Only seven days remain here in Moab; more than two-thirds of my time passed lickety-split. A mostly lonesome passage from human interaction to enthrallment with ancient, wonderfully complex rock.
Every day in Arches Park, I would come eventually to a high place where, instead of red sandstone shaped by physics or God into forms that demand attention, I would cast a wistful eye to the La Sal Mountains some thirty miles to the southeast. At thirteen thousand feet, their peaks stand some eight thousand feet higher than me, rosy in the morning sun, with blue scarves of snow flying in the wind. See one of those views from Arches above.
When I arrived on June 7, I bought a trail map and asked how the trails might be faring. With some three times normal snowfall last winter and melting fast—not so well, I was told. So I waited until today to go. I drove high among these alluring peaks, and then took to a trail.

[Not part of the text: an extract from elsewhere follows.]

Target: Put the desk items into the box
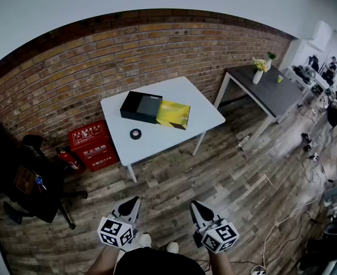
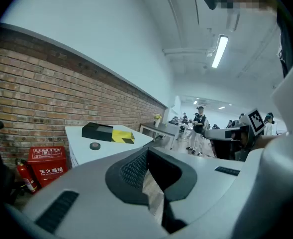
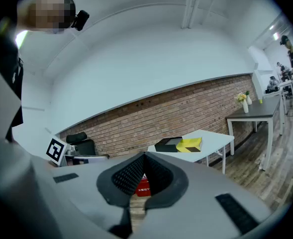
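A: Step?
B: Approach, nothing picked yet. White table (image 1: pixel 179 93) well ahead. Black box (image 1: pixel 141 106) by far edge, yellow pack (image 1: pixel 174 114) touching it, tape roll (image 1: pixel 135 133) nearer front edge.
A: Claws?
B: Left gripper (image 1: pixel 135 200), right gripper (image 1: pixel 195 204) closed, empty. Next: close in, open, take roll.

Brick wall (image 1: pixel 71 73) runs along the far side of the room, above a wood-plank floor (image 1: pixel 214 171).
- Red fire-equipment cabinet (image 1: pixel 91 144): on the floor, against the wall.
- Red fire extinguisher (image 1: pixel 70 159): just beside the cabinet's left side, tilted.
- Black office chair (image 1: pixel 19 176): left of the extinguisher, near the left edge of the head view.
- Grey surface (image 1: pixel 271 96): at right, one edge towards the wall. It carries a white vase with yellow flowers (image 1: pixel 258 73) near its wall-side edge and a small yellow-green cup (image 1: pixel 280 79) further right, apart from the vase.
- Loose cables (image 1: pixel 311 165): on the floor at far right.
- Left gripper view: lit ceiling lamp (image 2: pixel 219 51); a person standing (image 2: pixel 199 128) in the background.
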A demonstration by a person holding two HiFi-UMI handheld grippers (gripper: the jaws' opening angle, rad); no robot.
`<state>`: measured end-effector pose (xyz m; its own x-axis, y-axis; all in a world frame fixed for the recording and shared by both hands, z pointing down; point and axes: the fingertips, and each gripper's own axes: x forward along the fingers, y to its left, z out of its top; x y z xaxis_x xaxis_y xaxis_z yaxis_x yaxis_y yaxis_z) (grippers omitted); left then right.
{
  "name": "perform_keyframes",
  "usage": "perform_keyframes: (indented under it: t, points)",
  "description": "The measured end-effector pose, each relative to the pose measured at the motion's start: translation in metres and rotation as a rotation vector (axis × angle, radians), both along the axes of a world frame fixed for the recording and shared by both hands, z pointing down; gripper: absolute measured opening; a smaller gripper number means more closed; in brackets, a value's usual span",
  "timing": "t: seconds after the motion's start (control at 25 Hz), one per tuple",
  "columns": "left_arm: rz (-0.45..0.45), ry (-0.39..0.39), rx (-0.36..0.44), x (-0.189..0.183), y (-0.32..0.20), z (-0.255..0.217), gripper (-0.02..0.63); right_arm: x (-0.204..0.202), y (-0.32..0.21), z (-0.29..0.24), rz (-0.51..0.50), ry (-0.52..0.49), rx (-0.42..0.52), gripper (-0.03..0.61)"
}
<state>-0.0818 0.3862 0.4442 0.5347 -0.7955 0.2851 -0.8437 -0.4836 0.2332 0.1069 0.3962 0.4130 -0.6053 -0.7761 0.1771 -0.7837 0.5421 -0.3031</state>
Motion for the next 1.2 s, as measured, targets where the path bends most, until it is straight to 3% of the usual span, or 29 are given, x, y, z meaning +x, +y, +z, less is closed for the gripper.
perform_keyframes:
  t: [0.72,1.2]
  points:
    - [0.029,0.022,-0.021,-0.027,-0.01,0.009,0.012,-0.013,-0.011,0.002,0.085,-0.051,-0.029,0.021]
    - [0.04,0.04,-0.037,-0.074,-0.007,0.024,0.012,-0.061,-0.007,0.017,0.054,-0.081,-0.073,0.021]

Driving upward through pygmy forest of juniper and piñon pine. On up come the scrub oak jungles, the Manzanita, sumac and dogbane.
Quaking aspen, tall, straight slim trees with bark as white as the birches of International Falls, The foliage responds to the slightest movement of air.
I climb into a springtime of flowers—larkspur with thick stem and deep blue petals; blue flax with pale sky-blue petals veined in violate, state flower of Utah.
Climbing higher, red fir and lodgepole pine forest, subtle fragrance of sun-warmed, oozing resin. I climb to nine thousand feet and see timberline at about eleven thousand, the peaks two thousand feet above that.